• [What to do] When you return the data, keep every line exactly as it is and leave out the pictures.

• [Exercise data]
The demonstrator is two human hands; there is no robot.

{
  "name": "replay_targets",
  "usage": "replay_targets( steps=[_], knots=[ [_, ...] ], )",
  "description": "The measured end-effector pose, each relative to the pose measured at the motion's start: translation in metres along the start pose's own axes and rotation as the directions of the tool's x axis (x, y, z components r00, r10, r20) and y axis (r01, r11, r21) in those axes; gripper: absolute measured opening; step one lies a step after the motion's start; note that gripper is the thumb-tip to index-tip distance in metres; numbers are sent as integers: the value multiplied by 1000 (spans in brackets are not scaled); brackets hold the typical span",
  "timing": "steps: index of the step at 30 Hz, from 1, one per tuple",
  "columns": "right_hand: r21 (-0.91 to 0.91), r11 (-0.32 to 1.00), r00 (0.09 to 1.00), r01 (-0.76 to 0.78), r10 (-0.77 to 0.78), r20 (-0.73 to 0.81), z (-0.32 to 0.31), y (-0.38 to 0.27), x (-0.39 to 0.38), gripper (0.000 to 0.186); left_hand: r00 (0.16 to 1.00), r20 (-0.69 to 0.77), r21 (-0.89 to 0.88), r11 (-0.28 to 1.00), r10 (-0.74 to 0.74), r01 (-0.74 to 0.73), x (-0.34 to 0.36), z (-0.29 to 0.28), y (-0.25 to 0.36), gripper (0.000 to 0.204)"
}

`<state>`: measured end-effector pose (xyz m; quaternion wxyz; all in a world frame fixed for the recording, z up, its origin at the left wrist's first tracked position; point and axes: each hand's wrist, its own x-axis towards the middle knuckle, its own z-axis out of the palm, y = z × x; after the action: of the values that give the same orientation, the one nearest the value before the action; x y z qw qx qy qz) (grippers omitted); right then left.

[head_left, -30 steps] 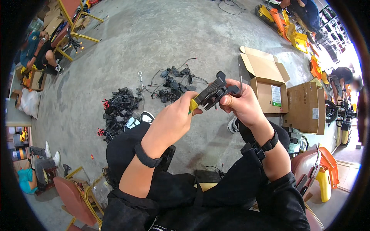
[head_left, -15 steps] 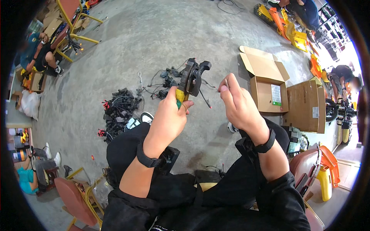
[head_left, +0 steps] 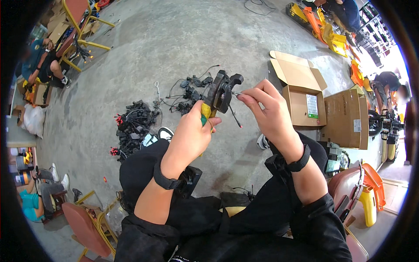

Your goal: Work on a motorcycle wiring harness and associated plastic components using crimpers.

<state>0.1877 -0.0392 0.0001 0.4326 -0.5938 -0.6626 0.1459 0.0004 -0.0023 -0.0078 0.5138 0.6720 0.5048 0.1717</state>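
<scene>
Tangled black connector pile (head_left: 136, 126) is lying on the floor (head_left: 174, 39), smaller cable cluster (head_left: 187, 91) sitting just right of it. Left hand (head_left: 188, 136) is wrapping its grip around a yellow-and-green handle (head_left: 205, 110); black clip-shaped part (head_left: 225, 99) is sticking up from it in midair, red-tipped cable (head_left: 236, 117) hanging below. Thin metal rod (head_left: 236, 92) is pointing at the part, can't tell if touching; right hand (head_left: 271, 109) is pinching it, thumb against fingers. Open cardboard box (head_left: 291, 110) is lying farther right, brown carton (head_left: 345, 118) standing beside it.
</scene>
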Motion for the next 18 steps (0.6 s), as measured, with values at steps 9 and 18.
replay_targets(
  steps=[9, 18],
  knots=[
    [-257, 948, 981, 189, -196, -1, -4, -5, 1, 14, 999, 22, -91, 995, 30, -28, 0, 3, -2, 19],
    [-311, 906, 958, 287, -271, 95, -3, -2, 1, 21, 997, -40, 14, 998, 61, -61, -2, -1, 2, 23]
  ],
)
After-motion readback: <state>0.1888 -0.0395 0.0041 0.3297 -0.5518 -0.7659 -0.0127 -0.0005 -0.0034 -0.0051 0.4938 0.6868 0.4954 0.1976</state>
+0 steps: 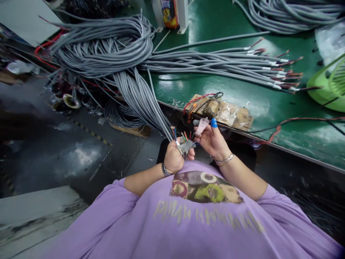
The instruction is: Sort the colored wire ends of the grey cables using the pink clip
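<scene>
My left hand [174, 156], its thumb wrapped in grey, is closed round the end of a grey cable bundle [153, 104]. Thin coloured wires [185, 135] fan out above its fingers. Close beside them on the right, my right hand [211, 140] has its fingertips bent together near the wire ends. A blue cover [214, 122] is on its thumb, and pale wrapping [202, 126] covers a finger. Whatever is between those right fingertips is too small to make out. The bundle runs up to a large grey coil [107, 46] at the table's left end.
On the green table [242, 104] lie more cables with stripped ends [280, 73], a worn wooden block [223, 113] at the front edge, and another grey coil [296, 14] at the back. A green fan [330, 82] stands at the right. A dark cord runs along the table edge.
</scene>
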The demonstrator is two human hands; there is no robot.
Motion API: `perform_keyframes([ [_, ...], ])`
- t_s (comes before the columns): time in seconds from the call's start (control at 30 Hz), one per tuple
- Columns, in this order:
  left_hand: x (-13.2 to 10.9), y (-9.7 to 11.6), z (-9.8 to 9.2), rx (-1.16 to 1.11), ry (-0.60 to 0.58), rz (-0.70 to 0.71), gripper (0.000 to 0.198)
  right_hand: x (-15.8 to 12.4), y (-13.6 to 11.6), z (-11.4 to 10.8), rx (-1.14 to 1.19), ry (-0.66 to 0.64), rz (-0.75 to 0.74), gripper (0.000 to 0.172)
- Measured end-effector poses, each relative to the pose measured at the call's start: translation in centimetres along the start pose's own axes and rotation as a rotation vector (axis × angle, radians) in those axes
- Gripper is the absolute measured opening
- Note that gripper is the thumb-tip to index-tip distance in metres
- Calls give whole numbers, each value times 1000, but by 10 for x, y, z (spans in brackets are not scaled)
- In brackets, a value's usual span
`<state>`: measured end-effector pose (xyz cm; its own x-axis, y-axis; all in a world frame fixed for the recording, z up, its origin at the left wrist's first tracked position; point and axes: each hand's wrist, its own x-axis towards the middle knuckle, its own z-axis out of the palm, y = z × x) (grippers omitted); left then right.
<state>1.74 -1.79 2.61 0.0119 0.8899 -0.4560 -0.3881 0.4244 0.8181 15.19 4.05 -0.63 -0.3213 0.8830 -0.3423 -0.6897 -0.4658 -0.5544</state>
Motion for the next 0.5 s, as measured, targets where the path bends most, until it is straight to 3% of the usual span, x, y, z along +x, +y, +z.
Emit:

• [Answer to the problem]
The demonstrator is two human hands; there is no robot.

{
  "name": "replay_targets",
  "usage": "replay_targets( steps=[_], knots=[ [_, ...] ], )",
  "description": "The measured end-effector pose, each relative to the pose measured at the motion's start: translation in metres along the start pose's own axes and rotation as the directions of the tool's x axis (x, y, z components r00, r10, r20) and y axis (r01, r11, r21) in those axes; gripper: absolute measured opening; step one lies a step after the motion's start; note that gripper is the thumb-tip to index-tip distance in metres; numbers are sent as integers: the value multiplied by 1000 (spans in brackets are not scaled); brackets hold the typical span",
  "timing": "steps: index of the step at 30 Hz, from 1, one per tuple",
  "columns": "right_hand: r21 (-0.91 to 0.91), r11 (-0.32 to 1.00), r00 (0.09 to 1.00), r01 (-0.76 to 0.78), r10 (-0.77 to 0.78), r20 (-0.73 to 0.81), z (-0.32 to 0.31), y (-0.38 to 0.27), x (-0.39 to 0.38), gripper (0.000 to 0.186); left_hand: r00 (0.16 to 1.00), r20 (-0.69 to 0.77), r21 (-0.89 to 0.88), r11 (-0.28 to 1.00), r10 (-0.74 to 0.74), r01 (-0.74 to 0.73), x (-0.34 to 0.36), z (-0.29 to 0.28), y (-0.25 to 0.36), gripper (0.000 to 0.204)"
}

`<state>`: measured end-effector pose (xyz m; quaternion wxyz; all in a world frame fixed for the recording, z up, its origin at the left wrist's first tracked position; point and axes: each hand's wrist, its own x-axis towards the middle knuckle, its own z-axis out of the palm, y = z × x; after the action: of the values that give the same orientation, the one nearest the value before the action; x y z qw qx qy qz) (grippers omitted); right then left.

[head_left, -30 steps] 
[head_left, -15 steps] 
[head_left, +0 steps] 

Your goal: Work on a motorcycle wiring harness and associated plastic components using crimpers.

<state>0.1877 -0.0392 0.0001 0.4326 -0.5938 -0.6626 0.1459 0.0004 -0.0023 -0.0078 0.5138 0.6720 0.5048 0.1717</state>
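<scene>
Tangled black connector pile (head_left: 136, 126) is lying on the floor (head_left: 174, 39), smaller cable cluster (head_left: 187, 91) sitting just right of it. Left hand (head_left: 188, 136) is wrapping its grip around a yellow-and-green handle (head_left: 205, 110); black clip-shaped part (head_left: 225, 99) is sticking up from it in midair, red-tipped cable (head_left: 236, 117) hanging below. Thin metal rod (head_left: 236, 92) is pointing at the part, can't tell if touching; right hand (head_left: 271, 109) is pinching it, thumb against fingers. Open cardboard box (head_left: 291, 110) is lying farther right, brown carton (head_left: 345, 118) standing beside it.
</scene>
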Motion for the next 18 steps (0.6 s), as measured, with values at steps 9 and 18.
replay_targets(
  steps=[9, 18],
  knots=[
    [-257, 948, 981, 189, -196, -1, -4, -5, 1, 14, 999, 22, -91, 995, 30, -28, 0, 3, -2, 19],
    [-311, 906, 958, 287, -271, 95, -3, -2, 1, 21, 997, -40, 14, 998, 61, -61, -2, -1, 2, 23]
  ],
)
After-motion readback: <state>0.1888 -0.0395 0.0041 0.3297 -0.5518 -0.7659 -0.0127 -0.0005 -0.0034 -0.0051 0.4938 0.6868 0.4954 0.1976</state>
+0 steps: 
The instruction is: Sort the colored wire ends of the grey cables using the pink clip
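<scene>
My left hand [174, 156], its thumb wrapped in grey, is closed round the end of a grey cable bundle [153, 104]. Thin coloured wires [185, 135] fan out above its fingers. Close beside them on the right, my right hand [211, 140] has its fingertips bent together near the wire ends. A blue cover [214, 122] is on its thumb, and pale wrapping [202, 126] covers a finger. Whatever is between those right fingertips is too small to make out. The bundle runs up to a large grey coil [107, 46] at the table's left end.
On the green table [242, 104] lie more cables with stripped ends [280, 73], a worn wooden block [223, 113] at the front edge, and another grey coil [296, 14] at the back. A green fan [330, 82] stands at the right. A dark cord runs along the table edge.
</scene>
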The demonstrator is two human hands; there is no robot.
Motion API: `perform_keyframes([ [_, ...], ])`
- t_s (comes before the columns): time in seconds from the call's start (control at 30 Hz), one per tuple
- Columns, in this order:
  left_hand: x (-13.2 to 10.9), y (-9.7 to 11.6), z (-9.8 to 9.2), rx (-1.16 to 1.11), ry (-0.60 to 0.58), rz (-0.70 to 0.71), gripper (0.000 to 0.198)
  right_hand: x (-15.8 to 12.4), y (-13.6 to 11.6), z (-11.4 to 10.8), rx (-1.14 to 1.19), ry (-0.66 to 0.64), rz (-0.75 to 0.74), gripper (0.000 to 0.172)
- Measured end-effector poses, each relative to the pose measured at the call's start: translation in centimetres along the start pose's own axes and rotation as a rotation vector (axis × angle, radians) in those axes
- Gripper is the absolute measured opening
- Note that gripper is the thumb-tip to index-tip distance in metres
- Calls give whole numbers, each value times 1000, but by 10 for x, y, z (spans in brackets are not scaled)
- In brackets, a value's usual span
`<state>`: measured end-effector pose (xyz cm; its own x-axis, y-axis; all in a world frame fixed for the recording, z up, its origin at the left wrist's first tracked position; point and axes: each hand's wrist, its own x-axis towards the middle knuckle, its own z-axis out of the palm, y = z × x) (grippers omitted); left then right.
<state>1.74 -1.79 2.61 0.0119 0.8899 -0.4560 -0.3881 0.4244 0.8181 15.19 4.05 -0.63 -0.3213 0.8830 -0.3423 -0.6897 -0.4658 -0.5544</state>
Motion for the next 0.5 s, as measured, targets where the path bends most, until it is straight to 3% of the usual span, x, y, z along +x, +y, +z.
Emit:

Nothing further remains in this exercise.